Brief: The reply to the records below should contain exactly the lines from the line with "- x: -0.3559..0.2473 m" through the line with "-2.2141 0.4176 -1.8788", and nothing besides.

Record set:

-- Opening Marker --

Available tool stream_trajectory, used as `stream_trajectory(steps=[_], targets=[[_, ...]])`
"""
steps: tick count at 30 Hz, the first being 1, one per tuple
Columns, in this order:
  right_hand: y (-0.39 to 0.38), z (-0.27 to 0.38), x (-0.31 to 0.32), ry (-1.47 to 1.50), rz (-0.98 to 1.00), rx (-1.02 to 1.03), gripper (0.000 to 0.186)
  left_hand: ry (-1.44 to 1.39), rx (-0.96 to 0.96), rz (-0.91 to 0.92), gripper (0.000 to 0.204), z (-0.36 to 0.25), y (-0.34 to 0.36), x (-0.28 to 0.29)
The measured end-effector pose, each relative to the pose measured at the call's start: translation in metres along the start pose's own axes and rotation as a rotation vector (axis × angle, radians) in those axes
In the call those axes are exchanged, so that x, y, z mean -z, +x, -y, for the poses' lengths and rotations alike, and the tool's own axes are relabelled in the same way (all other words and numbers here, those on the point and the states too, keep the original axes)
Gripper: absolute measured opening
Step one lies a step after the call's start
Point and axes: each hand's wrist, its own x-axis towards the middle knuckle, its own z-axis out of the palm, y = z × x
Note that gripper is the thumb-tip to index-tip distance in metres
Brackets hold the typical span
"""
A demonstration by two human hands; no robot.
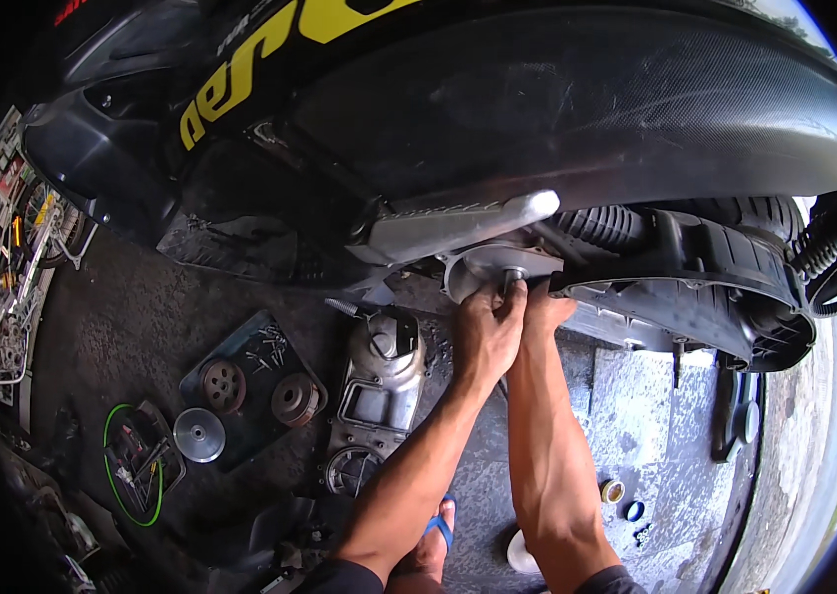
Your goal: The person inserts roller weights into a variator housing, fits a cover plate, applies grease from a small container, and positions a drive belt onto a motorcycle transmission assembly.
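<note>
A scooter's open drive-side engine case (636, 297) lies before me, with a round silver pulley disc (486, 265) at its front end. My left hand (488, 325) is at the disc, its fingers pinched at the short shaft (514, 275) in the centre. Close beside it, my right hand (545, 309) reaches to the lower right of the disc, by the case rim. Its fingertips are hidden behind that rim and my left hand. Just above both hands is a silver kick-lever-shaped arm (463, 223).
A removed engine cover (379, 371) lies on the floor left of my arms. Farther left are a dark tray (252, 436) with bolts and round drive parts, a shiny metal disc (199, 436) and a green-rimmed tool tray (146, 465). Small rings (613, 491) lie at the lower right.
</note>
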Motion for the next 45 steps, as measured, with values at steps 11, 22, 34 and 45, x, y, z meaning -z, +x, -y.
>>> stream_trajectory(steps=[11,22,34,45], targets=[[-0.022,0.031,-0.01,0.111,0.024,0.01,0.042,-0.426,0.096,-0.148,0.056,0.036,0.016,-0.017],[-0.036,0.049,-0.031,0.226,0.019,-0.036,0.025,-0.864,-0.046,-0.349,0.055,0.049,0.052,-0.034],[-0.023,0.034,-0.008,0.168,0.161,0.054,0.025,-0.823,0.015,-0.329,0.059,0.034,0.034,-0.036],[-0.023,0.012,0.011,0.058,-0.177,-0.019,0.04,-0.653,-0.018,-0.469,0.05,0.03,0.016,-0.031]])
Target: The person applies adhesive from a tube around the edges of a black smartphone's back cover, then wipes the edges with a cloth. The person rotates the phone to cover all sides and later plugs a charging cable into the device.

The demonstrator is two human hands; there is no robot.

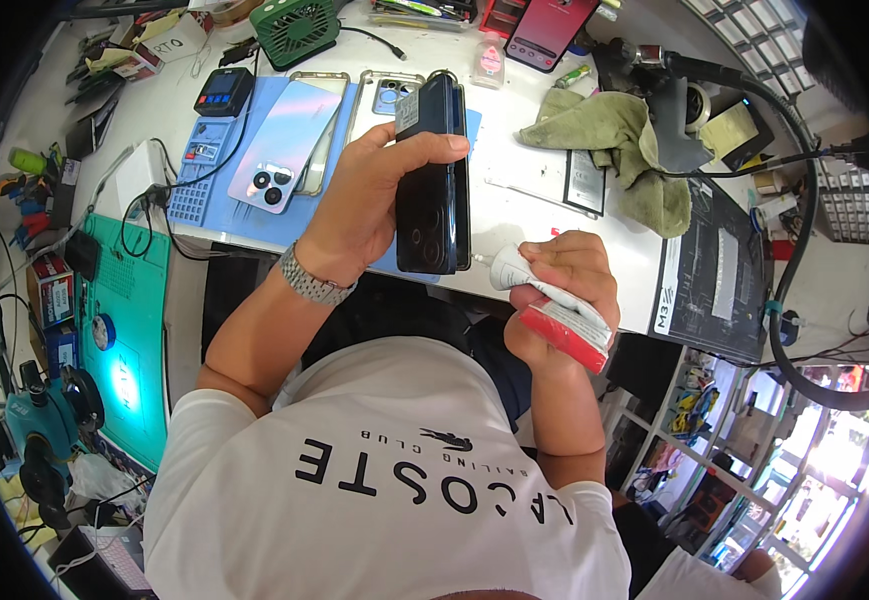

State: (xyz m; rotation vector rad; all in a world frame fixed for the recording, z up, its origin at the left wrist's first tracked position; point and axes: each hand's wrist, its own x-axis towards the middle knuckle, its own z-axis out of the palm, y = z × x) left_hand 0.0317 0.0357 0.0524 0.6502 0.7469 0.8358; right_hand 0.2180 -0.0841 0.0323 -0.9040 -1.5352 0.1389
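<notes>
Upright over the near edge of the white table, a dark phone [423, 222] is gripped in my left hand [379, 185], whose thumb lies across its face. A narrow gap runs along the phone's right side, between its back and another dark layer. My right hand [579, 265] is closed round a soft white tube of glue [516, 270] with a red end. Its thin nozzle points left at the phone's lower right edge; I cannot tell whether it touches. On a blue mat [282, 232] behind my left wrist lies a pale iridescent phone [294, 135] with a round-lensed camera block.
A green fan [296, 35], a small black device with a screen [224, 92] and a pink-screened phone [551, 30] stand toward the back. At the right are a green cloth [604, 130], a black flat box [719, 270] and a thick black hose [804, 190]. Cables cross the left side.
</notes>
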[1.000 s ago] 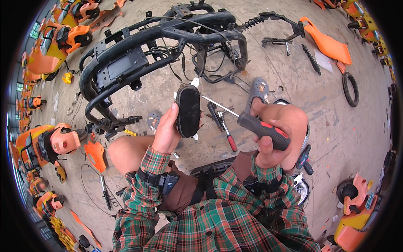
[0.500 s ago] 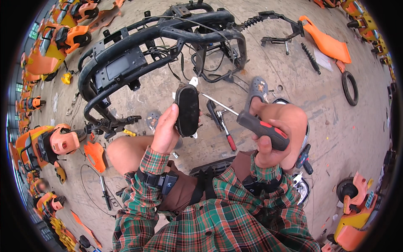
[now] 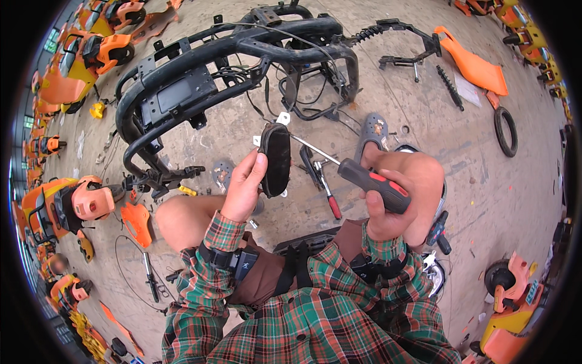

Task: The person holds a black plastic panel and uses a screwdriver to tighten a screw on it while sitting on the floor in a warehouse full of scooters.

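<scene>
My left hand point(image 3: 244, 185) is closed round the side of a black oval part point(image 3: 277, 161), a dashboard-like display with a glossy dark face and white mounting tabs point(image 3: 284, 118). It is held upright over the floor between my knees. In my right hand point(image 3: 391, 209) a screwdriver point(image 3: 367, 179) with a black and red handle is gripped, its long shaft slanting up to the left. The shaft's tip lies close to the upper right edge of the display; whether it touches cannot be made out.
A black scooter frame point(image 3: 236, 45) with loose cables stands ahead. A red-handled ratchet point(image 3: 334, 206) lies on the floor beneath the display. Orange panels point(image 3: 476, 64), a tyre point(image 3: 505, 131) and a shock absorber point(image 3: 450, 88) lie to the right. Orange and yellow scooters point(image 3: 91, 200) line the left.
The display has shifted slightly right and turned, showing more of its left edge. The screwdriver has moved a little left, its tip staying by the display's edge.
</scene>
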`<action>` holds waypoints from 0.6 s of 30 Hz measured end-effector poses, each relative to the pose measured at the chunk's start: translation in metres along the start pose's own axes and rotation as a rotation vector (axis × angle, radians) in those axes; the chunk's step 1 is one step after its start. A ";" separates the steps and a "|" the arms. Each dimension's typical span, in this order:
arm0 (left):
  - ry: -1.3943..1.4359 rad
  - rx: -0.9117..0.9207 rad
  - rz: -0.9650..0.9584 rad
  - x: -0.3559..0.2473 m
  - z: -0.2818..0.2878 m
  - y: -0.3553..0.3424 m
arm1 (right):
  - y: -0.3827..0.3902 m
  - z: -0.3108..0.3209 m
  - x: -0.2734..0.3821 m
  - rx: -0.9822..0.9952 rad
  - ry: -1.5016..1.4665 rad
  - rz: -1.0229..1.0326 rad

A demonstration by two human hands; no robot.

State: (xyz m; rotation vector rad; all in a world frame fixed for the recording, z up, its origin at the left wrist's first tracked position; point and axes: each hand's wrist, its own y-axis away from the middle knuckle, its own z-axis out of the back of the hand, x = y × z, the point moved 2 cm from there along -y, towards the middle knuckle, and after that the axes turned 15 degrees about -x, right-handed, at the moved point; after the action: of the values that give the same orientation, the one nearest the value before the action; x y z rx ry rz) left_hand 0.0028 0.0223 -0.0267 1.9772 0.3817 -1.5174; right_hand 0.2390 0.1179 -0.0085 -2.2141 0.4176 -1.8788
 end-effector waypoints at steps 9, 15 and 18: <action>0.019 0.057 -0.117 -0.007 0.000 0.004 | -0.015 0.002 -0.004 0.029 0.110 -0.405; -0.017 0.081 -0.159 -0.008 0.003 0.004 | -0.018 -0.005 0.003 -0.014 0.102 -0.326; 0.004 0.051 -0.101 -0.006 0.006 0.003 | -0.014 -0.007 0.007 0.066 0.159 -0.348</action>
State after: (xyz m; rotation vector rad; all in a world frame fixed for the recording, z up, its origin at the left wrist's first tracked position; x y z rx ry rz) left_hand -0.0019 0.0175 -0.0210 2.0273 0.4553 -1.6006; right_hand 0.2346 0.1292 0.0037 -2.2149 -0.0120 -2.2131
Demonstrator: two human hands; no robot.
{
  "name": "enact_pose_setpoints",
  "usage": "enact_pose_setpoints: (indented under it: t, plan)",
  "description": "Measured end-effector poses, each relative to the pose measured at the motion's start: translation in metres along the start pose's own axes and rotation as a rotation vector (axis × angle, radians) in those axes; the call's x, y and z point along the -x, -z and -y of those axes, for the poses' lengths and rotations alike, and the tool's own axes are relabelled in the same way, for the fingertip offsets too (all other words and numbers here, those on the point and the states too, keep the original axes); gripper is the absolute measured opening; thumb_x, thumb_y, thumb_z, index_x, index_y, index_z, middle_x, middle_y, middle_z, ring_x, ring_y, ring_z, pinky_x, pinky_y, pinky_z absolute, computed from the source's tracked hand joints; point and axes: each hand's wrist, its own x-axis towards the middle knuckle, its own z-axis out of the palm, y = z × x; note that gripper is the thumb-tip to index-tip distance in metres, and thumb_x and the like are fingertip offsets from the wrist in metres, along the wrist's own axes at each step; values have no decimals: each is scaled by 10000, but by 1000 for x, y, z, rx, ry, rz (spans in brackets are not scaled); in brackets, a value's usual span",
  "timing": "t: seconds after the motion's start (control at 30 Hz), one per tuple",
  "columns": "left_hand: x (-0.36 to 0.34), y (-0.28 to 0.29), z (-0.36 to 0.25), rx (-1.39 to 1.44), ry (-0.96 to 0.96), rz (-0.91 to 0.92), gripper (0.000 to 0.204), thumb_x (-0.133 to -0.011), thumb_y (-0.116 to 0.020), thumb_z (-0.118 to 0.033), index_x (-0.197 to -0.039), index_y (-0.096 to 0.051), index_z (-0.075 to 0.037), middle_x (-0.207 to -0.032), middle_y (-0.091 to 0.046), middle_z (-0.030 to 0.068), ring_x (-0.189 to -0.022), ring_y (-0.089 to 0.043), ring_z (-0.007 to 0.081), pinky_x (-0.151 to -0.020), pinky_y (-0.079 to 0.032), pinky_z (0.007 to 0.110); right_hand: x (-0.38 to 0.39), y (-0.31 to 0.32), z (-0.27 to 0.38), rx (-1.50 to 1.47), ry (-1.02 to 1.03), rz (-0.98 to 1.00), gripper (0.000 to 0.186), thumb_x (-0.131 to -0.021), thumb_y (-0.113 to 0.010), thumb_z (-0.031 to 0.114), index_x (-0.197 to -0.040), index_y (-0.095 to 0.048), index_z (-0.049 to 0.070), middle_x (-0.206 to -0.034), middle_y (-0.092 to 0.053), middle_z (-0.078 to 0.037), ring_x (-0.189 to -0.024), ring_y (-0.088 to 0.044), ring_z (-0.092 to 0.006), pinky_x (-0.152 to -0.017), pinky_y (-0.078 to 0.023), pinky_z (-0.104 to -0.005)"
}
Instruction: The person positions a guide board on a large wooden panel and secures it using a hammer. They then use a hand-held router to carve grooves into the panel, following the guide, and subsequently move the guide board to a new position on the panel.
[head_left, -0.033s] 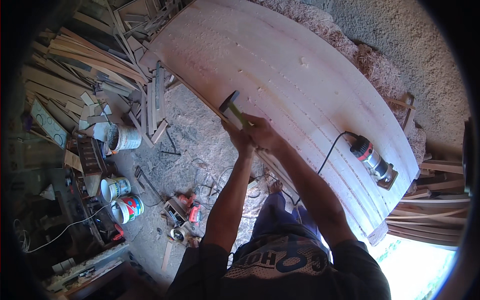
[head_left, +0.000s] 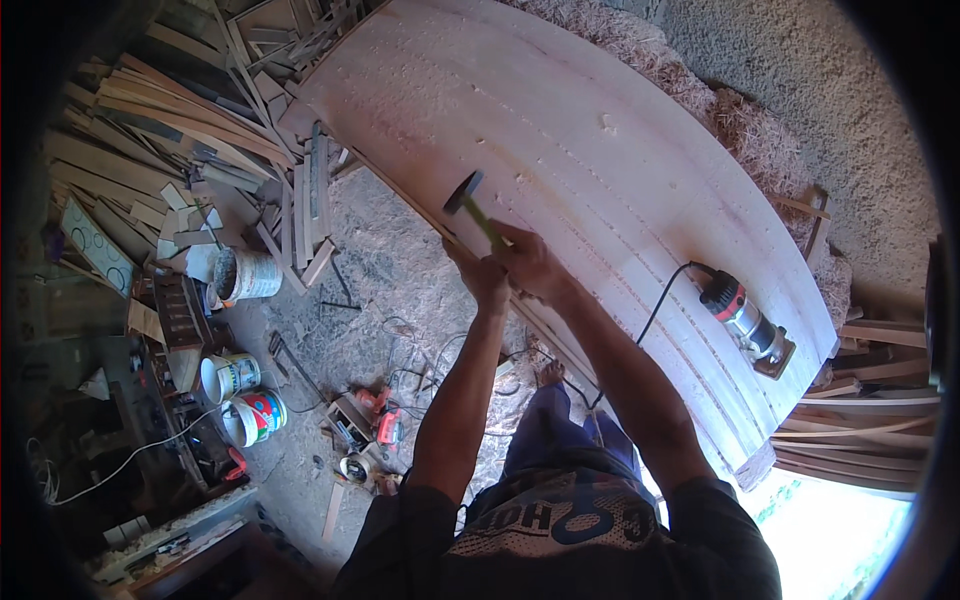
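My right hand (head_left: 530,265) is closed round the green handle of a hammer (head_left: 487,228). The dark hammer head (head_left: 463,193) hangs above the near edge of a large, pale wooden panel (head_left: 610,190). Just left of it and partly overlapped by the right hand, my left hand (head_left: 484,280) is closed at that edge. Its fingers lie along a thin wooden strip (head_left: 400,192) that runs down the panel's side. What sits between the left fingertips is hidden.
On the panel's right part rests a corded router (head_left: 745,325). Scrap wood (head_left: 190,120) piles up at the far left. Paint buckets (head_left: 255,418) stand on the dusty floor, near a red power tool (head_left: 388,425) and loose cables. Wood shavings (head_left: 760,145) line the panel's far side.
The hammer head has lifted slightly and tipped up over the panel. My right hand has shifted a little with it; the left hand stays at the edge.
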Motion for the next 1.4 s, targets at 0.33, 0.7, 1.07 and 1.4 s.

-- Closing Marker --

Result:
  - x: -0.3559..0.2473 m
  - z: -0.2818..0.2878 m
  - y: -0.3553..0.3424 m
arm1 (right):
  - y: -0.3827..0.3902 m
  - z: -0.3108..0.3209 m
  - x: -0.2734..0.3821 m
  - rx: -0.9822..0.9952 rad
  - ry: -1.5016..1.4665 rad
  - rz: -1.0229..1.0326 rad

A demonstration by two human hands; no robot.

State: (xyz m; rotation vector rad; all in a world frame fixed for the recording, z up, its origin at the left wrist's first tracked position; point and axes: each hand's wrist, its own y-axis away from the middle knuckle, its own z-axis out of the back of the hand, x = y × z, the point moved 2 cm from there along -y, towards the middle knuckle, and after that the axes turned 15 degrees about -x, right-handed, at the moved point; after the action: of the values that give the same orientation, the one nearest the value before the action; x y z rx ry rz) left_hand 0.0028 0.0223 -0.0267 1.9772 0.3817 -1.5174; right_hand 0.2390 0.1179 -0.0085 -2.2141 0.4176 -1.8788

No more output is needed.